Available data:
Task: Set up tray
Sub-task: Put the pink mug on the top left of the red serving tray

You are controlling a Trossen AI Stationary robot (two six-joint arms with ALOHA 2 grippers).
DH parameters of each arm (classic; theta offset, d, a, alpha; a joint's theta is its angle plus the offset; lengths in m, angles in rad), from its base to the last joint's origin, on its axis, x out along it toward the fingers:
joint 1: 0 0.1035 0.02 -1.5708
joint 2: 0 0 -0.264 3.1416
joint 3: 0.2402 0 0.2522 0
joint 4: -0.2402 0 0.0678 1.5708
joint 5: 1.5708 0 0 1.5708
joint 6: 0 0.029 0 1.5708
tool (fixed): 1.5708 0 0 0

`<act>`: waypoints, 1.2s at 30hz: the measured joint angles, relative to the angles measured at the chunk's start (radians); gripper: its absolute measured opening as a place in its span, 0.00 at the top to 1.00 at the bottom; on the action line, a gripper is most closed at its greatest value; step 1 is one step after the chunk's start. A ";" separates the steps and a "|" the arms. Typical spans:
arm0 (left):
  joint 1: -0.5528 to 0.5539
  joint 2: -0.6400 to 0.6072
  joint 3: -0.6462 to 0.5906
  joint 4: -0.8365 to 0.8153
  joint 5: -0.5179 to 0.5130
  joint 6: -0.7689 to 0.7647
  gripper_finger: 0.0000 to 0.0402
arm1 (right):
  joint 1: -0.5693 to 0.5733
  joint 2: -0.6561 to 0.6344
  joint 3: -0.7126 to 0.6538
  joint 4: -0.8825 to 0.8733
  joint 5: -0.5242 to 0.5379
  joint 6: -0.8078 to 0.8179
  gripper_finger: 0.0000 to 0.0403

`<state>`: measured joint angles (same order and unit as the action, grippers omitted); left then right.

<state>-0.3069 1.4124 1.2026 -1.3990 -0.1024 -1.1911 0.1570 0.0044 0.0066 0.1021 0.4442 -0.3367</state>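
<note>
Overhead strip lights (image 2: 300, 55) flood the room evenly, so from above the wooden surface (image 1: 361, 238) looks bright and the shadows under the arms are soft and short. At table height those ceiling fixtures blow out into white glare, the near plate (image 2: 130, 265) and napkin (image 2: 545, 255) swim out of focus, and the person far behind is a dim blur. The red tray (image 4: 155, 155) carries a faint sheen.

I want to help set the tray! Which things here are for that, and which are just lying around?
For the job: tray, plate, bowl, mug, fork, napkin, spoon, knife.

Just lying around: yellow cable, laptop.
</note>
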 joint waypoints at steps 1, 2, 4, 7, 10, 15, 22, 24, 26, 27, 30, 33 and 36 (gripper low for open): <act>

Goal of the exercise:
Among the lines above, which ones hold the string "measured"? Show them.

Answer for the task:
`<act>`: waypoints, 1.2s at 30hz: the measured joint angles, relative to the angles measured at the chunk's start (radians); gripper: its absolute measured opening as a place in its span, 0.00 at the top to 1.00 at the bottom; on the action line, a gripper is most closed at its greatest value; step 1 is one step after the chunk's start. A ";" separates the steps and a "|" the arms. Typical spans:
`<state>`: measured joint angles (same order and unit as the action, grippers omitted); left then right.

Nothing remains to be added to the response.